■ **Work instructions**
In the records below, the line with "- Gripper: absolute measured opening" opens the range and the line with "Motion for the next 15" closes it; print that range exactly and nothing else.

**** Data extracts

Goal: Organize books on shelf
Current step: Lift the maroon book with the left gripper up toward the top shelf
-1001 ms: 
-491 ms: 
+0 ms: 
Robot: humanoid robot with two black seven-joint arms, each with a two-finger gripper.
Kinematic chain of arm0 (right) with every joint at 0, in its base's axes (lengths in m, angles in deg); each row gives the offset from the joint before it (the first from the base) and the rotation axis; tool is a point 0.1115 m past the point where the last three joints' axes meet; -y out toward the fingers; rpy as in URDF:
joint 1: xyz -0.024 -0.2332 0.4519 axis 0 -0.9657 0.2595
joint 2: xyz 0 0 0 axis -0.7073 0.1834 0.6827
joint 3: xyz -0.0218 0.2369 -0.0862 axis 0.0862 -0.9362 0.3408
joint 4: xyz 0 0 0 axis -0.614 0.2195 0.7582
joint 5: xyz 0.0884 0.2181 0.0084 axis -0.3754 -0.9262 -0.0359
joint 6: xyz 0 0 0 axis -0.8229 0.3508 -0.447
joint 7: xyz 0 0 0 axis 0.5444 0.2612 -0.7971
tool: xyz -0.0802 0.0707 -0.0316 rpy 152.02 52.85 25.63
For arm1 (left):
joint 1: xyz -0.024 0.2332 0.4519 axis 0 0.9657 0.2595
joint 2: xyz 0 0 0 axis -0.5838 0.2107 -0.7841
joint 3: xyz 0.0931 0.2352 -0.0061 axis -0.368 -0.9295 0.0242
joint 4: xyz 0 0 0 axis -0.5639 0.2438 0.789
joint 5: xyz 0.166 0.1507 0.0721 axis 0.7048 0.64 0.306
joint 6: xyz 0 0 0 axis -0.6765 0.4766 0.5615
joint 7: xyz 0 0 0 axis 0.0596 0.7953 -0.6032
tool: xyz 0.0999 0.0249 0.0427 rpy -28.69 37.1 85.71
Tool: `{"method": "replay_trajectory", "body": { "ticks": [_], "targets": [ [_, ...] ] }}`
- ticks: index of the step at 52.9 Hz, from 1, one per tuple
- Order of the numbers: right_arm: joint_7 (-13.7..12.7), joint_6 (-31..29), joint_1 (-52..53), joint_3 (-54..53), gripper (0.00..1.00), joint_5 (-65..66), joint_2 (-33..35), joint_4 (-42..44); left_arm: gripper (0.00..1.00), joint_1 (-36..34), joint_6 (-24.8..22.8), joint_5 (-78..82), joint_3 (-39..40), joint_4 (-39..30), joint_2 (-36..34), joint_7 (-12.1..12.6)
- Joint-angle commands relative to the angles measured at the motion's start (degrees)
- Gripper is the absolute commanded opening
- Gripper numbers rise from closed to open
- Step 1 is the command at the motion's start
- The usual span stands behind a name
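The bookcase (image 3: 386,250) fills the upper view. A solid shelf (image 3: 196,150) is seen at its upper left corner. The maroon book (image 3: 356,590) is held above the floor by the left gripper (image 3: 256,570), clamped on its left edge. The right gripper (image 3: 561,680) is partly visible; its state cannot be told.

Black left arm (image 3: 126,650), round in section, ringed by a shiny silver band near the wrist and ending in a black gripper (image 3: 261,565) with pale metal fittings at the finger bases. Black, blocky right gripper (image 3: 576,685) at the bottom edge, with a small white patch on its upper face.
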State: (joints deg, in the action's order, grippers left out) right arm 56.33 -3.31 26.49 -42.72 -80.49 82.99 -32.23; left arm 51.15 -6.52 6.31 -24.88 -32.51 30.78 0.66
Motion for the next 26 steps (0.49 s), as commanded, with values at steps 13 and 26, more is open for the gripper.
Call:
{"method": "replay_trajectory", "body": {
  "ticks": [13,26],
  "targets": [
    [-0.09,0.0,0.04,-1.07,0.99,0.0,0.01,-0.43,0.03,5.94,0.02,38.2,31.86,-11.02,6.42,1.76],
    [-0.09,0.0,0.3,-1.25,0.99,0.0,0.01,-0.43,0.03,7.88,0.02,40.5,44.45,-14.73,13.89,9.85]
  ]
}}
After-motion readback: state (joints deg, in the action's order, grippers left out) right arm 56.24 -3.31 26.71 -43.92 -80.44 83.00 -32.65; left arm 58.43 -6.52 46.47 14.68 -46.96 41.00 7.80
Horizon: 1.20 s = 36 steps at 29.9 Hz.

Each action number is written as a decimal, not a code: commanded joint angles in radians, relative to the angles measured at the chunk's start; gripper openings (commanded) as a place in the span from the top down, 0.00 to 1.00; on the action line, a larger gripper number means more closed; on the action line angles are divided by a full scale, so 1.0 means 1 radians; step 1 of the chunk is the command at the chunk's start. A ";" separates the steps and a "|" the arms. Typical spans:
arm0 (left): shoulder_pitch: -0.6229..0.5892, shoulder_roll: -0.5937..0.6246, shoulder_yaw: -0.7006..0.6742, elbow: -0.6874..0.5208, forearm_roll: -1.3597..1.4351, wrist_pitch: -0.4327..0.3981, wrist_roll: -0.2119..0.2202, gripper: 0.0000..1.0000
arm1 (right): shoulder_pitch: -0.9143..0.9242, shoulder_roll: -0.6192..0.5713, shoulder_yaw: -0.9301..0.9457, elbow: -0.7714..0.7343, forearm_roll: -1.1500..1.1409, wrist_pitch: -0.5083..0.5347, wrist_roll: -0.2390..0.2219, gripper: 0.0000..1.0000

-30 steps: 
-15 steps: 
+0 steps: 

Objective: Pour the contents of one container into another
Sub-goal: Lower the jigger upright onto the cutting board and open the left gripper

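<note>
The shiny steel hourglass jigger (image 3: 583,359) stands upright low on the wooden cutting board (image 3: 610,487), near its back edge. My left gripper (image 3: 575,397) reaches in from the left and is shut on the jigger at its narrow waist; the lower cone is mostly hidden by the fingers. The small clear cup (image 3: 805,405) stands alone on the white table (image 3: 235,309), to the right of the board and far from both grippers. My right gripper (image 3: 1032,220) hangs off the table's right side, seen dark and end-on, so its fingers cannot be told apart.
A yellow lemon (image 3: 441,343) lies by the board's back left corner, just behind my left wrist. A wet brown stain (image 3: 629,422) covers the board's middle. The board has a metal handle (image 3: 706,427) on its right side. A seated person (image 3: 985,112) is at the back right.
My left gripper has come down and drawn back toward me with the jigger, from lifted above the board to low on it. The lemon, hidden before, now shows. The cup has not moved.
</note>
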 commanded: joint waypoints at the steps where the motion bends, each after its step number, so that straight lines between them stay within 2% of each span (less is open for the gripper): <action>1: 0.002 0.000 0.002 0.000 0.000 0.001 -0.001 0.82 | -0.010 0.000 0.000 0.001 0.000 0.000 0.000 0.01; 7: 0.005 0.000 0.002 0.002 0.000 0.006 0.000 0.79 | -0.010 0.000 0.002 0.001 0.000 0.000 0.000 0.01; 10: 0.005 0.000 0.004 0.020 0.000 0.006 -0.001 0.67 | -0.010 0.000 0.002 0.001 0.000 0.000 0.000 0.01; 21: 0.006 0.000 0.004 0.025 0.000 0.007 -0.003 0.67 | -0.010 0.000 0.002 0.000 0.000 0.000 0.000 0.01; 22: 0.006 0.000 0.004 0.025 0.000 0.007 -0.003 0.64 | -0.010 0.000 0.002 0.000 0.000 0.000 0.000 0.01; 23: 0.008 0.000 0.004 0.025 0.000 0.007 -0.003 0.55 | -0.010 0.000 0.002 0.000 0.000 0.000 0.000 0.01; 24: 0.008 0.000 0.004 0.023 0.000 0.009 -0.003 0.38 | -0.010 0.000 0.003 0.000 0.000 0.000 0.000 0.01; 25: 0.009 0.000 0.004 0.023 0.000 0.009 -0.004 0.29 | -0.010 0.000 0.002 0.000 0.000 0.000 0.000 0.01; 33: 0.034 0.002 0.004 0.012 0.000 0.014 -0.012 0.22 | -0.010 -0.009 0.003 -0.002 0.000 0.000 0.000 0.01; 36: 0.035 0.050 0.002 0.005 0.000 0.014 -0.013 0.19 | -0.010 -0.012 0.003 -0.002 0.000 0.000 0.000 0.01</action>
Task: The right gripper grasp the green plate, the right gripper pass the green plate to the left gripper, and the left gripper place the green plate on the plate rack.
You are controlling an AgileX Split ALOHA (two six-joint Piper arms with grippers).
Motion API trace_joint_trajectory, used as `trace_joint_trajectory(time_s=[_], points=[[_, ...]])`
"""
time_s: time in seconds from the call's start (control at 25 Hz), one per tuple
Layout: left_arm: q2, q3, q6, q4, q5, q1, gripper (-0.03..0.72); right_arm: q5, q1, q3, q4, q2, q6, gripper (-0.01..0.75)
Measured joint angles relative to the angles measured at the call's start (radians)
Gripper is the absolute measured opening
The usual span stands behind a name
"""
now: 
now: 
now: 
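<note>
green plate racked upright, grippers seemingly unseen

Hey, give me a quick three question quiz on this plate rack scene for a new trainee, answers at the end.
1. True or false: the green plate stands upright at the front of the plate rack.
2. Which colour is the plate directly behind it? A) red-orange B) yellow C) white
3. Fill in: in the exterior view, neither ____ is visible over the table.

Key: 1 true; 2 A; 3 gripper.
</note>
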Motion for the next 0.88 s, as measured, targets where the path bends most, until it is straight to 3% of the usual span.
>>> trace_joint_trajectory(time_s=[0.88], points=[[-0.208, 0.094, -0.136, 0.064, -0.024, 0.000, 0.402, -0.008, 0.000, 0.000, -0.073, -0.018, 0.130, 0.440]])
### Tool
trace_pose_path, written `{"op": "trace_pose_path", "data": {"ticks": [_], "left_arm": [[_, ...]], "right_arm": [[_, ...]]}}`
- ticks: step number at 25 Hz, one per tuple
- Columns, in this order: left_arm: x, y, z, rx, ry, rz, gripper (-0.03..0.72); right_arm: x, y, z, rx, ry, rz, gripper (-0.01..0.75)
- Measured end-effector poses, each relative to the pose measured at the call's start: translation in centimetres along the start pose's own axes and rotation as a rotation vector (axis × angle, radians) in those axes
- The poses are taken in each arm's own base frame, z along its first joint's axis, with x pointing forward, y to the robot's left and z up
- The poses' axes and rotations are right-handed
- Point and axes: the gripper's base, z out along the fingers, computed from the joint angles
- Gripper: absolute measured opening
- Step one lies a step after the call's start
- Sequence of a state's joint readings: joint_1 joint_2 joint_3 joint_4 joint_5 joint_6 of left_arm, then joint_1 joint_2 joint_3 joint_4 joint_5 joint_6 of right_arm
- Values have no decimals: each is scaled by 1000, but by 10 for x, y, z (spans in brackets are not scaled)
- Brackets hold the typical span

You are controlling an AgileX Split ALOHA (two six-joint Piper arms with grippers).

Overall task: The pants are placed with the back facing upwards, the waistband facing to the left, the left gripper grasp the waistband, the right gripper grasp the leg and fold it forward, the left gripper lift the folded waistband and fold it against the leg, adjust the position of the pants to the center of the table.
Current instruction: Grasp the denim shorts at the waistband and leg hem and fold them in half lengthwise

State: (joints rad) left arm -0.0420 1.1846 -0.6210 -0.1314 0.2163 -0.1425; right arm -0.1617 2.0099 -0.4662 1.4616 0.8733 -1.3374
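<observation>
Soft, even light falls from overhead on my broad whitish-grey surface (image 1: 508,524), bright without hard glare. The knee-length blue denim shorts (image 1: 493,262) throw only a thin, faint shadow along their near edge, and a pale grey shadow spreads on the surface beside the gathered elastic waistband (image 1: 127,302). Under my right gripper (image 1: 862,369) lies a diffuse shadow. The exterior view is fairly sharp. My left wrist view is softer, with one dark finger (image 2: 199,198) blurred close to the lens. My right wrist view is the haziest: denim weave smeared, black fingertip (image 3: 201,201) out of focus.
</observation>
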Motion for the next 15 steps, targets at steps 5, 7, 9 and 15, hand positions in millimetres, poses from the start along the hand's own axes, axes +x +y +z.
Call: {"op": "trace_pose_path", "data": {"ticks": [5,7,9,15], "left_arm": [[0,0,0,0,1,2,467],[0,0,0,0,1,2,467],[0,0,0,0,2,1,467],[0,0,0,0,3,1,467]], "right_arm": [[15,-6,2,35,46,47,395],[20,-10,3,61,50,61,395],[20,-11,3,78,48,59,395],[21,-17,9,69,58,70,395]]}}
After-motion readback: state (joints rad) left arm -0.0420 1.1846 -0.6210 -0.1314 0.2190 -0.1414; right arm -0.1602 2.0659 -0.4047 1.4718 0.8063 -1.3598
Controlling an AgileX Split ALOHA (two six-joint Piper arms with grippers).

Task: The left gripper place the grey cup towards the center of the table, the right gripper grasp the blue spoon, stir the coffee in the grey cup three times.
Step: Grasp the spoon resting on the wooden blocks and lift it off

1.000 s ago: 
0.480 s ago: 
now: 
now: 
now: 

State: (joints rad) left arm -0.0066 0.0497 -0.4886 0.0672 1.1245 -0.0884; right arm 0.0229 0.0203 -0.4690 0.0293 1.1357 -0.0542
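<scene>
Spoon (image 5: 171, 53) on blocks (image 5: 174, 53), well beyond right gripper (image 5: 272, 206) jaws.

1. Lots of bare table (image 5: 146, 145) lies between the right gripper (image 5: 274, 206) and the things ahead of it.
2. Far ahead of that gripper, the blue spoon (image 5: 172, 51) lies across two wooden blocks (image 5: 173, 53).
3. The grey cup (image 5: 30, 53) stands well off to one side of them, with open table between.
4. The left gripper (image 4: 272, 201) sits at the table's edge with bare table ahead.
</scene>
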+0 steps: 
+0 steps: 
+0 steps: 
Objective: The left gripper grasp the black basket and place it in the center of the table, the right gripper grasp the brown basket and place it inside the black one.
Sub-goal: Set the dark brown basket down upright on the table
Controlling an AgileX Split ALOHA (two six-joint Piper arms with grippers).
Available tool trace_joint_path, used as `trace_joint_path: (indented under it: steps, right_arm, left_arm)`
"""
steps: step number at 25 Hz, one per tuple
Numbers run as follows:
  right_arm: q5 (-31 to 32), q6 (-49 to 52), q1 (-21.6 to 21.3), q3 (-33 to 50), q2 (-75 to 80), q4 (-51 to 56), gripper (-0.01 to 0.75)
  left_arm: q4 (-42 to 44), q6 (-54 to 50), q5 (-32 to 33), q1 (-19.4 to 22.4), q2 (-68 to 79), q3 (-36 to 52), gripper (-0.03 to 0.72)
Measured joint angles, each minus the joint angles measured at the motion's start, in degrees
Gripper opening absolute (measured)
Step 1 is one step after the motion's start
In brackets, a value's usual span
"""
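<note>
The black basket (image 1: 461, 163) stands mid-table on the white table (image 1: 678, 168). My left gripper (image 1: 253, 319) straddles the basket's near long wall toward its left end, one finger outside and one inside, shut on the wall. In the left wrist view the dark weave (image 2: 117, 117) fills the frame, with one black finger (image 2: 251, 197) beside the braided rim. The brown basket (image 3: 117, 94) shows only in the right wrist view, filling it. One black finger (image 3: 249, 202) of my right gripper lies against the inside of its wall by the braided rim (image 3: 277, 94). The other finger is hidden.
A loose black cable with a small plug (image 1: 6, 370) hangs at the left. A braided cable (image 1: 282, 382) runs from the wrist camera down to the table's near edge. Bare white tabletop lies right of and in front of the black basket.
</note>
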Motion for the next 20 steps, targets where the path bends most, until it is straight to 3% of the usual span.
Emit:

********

■ **Answer to this problem**
- Gripper: absolute measured opening
- Step one lies a step after the call's start
- Sequence of a state's joint readings: joint_1 joint_2 joint_3 joint_4 joint_5 joint_6 of left_arm, then joint_1 joint_2 joint_3 joint_4 joint_5 joint_6 of right_arm
- Values have no decimals: each is scaled by 1000, but by 10 for x, y, z (spans in brackets are not scaled)
- Brackets hold the typical span

You are controlling an AgileX Split ALOHA (two six-joint Piper arms with grippers).

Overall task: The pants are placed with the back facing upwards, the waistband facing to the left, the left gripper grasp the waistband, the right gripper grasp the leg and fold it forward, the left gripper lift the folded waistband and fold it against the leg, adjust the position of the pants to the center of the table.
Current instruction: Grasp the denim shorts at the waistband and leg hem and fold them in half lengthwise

State: (joints rad) left arm -0.0420 1.1846 -0.6210 -0.1314 0.2163 -0.1425; right arm -0.1617 2.0099 -0.4662 1.4616 0.8733 -1.3374
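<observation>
Soft, even light falls from overhead on my broad whitish-grey surface (image 1: 508,524), bright without hard glare. The knee-length blue denim shorts (image 1: 493,262) throw only a thin, faint shadow along their near edge, and a pale grey shadow spreads on the surface beside the gathered elastic waistband (image 1: 127,302). Under my right gripper (image 1: 862,369) lies a diffuse shadow. The exterior view is fairly sharp. My left wrist view is softer, with one dark finger (image 2: 199,198) blurred close to the lens. My right wrist view is the haziest: denim weave smeared, black fingertip (image 3: 201,201) out of focus.
</observation>
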Motion for the next 15 steps, targets at steps 5, 7, 9 and 15, hand positions in millimetres, poses from the start along the hand's own axes, axes +x +y +z.

The output is now finished.